DATA EXCERPT:

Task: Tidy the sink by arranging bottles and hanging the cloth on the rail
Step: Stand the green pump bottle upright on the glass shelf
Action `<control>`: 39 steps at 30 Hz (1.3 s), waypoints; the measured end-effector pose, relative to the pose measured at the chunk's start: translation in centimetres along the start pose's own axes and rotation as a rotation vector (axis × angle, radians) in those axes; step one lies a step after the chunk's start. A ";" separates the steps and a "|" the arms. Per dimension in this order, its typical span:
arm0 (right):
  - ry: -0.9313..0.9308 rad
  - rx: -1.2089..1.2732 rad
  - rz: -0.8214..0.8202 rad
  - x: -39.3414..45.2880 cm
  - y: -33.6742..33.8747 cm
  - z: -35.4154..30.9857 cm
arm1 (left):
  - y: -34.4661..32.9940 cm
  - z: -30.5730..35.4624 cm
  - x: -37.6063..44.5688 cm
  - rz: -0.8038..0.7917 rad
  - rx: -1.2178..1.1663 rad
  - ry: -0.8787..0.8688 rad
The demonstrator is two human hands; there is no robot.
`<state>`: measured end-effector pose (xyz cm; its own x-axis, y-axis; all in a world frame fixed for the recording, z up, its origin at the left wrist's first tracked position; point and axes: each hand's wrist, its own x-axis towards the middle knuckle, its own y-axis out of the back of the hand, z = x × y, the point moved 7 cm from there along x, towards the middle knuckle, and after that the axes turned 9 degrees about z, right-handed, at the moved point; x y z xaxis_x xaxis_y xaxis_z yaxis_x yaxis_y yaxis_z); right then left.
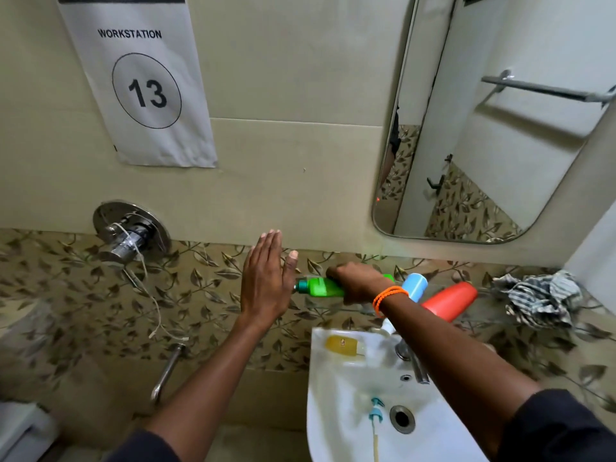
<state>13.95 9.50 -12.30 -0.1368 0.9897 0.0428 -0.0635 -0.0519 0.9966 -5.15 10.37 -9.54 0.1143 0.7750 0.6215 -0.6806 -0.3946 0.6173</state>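
Note:
My right hand (358,283) grips a green bottle (321,287) lying on its side on a glass shelf above the white sink (336,395); its teal cap points left. My left hand (265,281) is open with flat fingers just left of the cap, not touching it. A blue-capped bottle (415,286) and a red bottle (450,300) lean on the shelf to the right of my wrist. A striped grey cloth (540,300) lies crumpled at the far right. A yellow bottle (343,346) lies on the sink's back rim. The towel rail (546,90) shows in the mirror.
A mirror (466,145) hangs above the shelf. The chrome tap (413,361) stands at the sink's back, the drain (401,418) below it, with a teal pump piece (376,410) in the basin. A wall mixer (131,233) and spout (166,371) sit to the left.

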 end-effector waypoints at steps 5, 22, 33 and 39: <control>-0.093 0.260 0.148 -0.1 -0.1 1.4 | 0.8 -0.2 -3.5 0.259 -0.102 0.129; -0.279 1.648 0.239 -4.2 0.8 5.8 | -9.8 5.4 -3.6 -0.286 -0.537 0.405; -0.233 0.804 0.370 -6.7 3.7 8.6 | -9.0 4.0 -6.2 -0.057 -0.401 0.440; -0.047 0.009 -0.143 -9.9 -1.5 9.3 | -9.1 5.1 -11.3 0.061 -0.451 0.456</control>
<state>24.61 1.01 -13.57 -0.0807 0.9921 -0.0965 -0.0704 0.0909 0.9934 3.44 2.72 -19.73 -0.1860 0.9290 0.3200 -0.9248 -0.2755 0.2623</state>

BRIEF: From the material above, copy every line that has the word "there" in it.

YOUR RESPONSE:
The demonstrator is two human hands; there is no robot.
`<state>`: measured end-effector pose (xyz cm; its own x-axis, y-axis; all in a world frame fixed for the recording, z up, its origin at the left wrist's first tracked position; point and axes: each hand's wrist, its own x-axis towards the middle knuckle, its own y-axis out of the back of the hand, z = x × y, the point moved 7 cm from there along x, towards the middle knuckle, and after that the axes turned 9 degrees about z, right-handed, at the moved point; x y z xaxis_x xaxis_y xaxis_z yaxis_x yaxis_y yaxis_z); right then left.

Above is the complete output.